The Trust supports people in Hastings and Rother who have been diagnosed with cancer or another life-threatening illness by providing free counselling, complementary therapies and group activities specifically designed to work alongside medical treatment. Its origins lie with Sara Lee who was diagnosed with a rare cancer in 1993, She was determined to survive and began plotting her own care alongside medical treatment. Sara learnt about diet, relaxation and meditation, sourcing her own dietician and aromatherapist. With their help, she lived and worked through the next two years and spoke about how wonderful the therapies were. Sara wanted to help others with cancer to receive these therapies, which were difficult to source at the time and came at a cost. Sadly, Sara died in 1995, aged 32, but she was determined that others in a similar situation to hers should benefit from the therapies she had developed. She asked her father, Dr Jeremy Lee, who was medical director at St Michael’s Hospice for many years, and her mother Sally to set up a Trust.

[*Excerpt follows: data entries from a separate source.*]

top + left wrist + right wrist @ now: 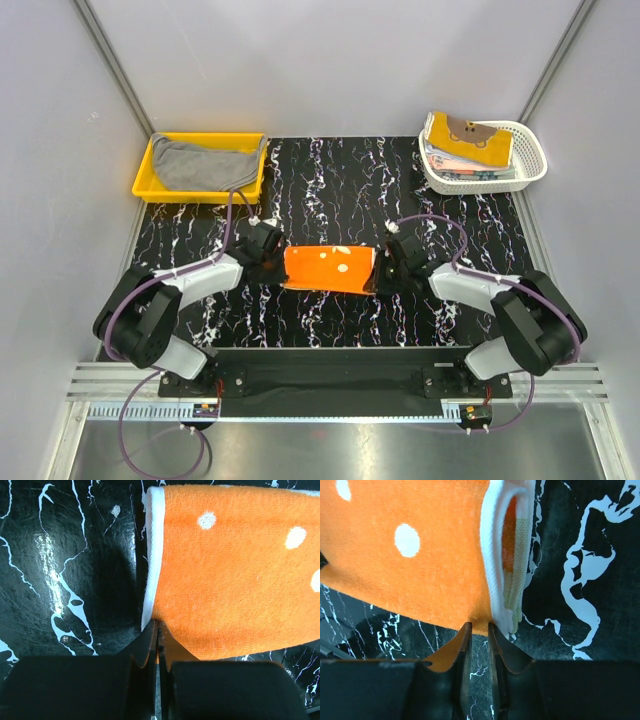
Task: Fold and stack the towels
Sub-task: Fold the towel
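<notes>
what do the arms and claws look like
Both the left arm and right arm have bulky black joints and light grey links. A purple cable loops along each. The left claw and right claw each have two black fingers tapering to thin tips.

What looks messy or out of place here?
The grey towel lies crumpled in the tray, one corner over its right rim, unlike the folded towels in the basket. The orange towel looks tidy, though its layers gape at the right edge.
</notes>
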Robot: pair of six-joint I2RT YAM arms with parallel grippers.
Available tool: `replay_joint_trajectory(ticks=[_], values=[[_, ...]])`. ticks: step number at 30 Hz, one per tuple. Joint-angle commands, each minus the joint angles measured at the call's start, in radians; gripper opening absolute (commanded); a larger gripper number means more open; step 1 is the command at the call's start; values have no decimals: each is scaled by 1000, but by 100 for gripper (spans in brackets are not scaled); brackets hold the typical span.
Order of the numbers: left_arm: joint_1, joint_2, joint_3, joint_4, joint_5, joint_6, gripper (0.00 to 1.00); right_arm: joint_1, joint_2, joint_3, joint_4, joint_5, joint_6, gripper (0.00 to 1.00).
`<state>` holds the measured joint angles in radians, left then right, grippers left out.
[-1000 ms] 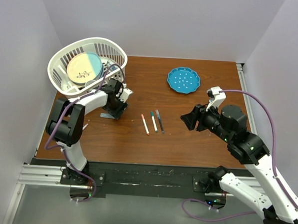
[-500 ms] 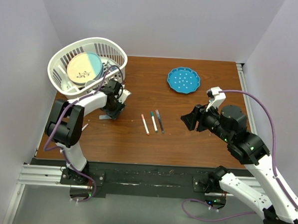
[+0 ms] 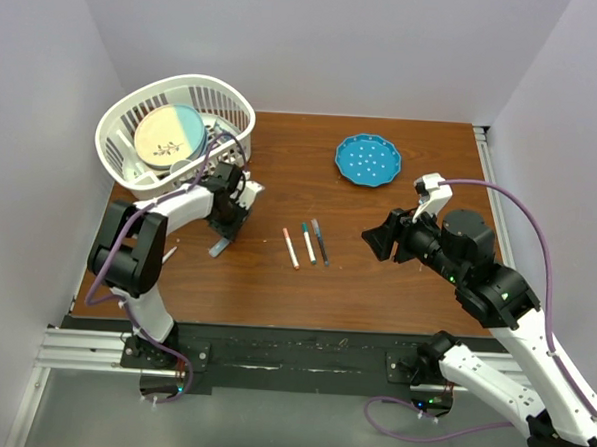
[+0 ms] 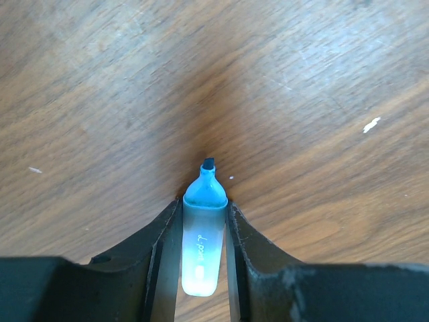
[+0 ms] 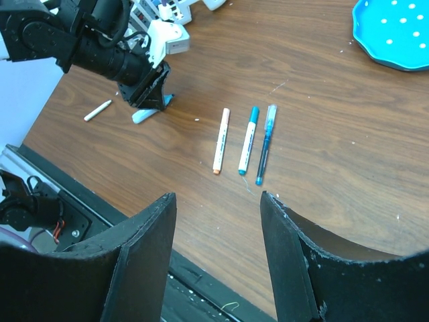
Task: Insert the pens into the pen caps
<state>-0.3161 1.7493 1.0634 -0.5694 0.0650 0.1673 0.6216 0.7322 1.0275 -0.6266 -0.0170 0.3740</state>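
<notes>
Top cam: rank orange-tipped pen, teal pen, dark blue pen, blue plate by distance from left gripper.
From the left gripper:
1. orange-tipped pen, left of the row
2. teal pen, middle of row
3. dark blue pen, right of row
4. blue plate, far right

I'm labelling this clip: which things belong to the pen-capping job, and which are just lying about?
Job: light blue pen, orange-tipped pen, teal pen, blue pen, short white pen.
Lying about: white basket, two-tone plate inside it, blue dotted plate.
</notes>
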Motion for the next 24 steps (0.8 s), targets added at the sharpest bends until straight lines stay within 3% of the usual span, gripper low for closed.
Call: replay_joint_trajectory(ticks=[1, 7, 14, 24], values=[[-26, 15, -55, 6, 107, -58, 3, 0, -7, -10, 44, -17, 12, 58], [-40, -37, -92, 85, 130, -159, 0, -2, -27, -137, 140, -73, 91, 62], [-55, -209, -149, 268, 257, -458, 0, 0, -4, -282, 390, -127, 226, 61], [-234, -316, -128, 485, 256, -790, 0, 56, 248, -304, 649, -135, 237, 59]])
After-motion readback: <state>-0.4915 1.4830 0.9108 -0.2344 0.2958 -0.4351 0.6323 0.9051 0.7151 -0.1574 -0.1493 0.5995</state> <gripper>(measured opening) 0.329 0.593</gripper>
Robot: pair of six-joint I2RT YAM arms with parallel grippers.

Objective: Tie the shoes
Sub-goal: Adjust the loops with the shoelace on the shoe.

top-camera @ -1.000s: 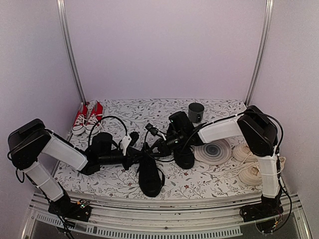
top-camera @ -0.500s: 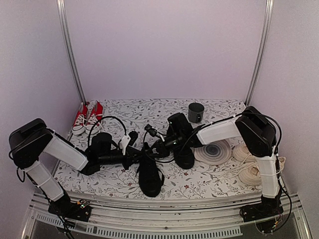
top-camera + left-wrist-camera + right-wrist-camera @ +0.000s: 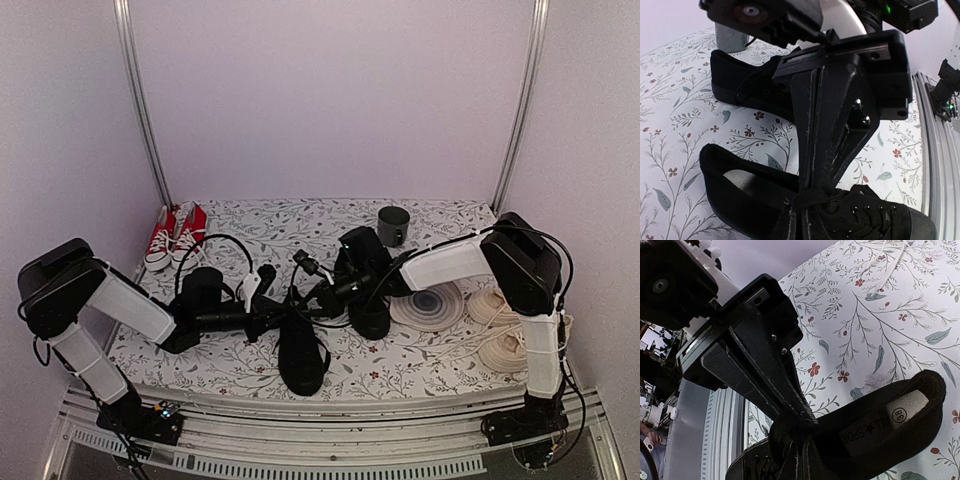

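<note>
Our right tool (image 3: 799,426) has just clenched at the tongue of the nearer black sneaker (image 3: 300,352), which lies toward the surface's (image 3: 250,225) near edge with its mate (image 3: 366,285) just behind. Our left tool (image 3: 807,197) stays clenched on its lace knot (image 3: 812,195). We judge both lace ends gripped, ready for tightening.
</note>
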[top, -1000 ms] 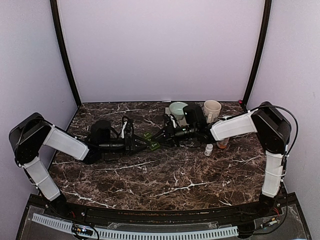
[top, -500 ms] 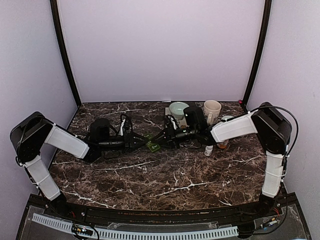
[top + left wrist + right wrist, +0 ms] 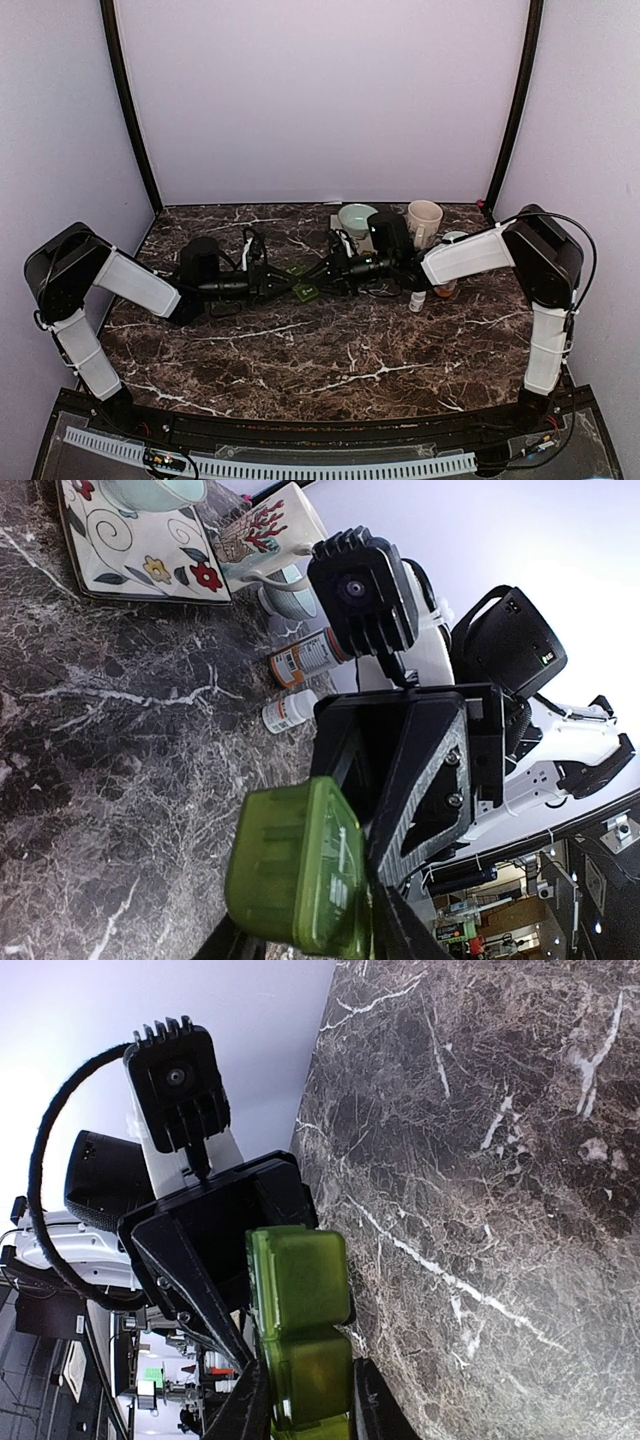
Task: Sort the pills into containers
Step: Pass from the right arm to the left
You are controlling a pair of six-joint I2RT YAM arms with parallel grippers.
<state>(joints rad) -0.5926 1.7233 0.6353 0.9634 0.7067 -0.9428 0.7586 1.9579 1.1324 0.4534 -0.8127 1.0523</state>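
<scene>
the right pincer (image 3: pixel 305 1385) pinches one end of the green pill box (image 3: pixel 298 1310), seemingly to steady it; the left pincer (image 3: pixel 305 935), opposite, straddles the far end, whether gripping cannot be told, likely to pry it open. no pills can be made out.

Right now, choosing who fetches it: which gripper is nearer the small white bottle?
Right. The right gripper sits left of the bottle; left gripper lies farther left, past the pill box.
</scene>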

In 1996, the first therapy rooms opened up in St Michael’s Hospice and counselling and therapies started. Since then, treatment rooms have opened up in Sidley and Rye where seven different services may be received; counselling, Eye Movement desensitisation and Reprocessing (EMDR), Massage, Reflexology, Dry Needling, Shiatsu and Reiki. In addition, a number of different groups are run, In the last year some 7,000 treatments were undertaken.
The Trust is self-supporting; it has shops and relies on donations and legacies to enable them to continue.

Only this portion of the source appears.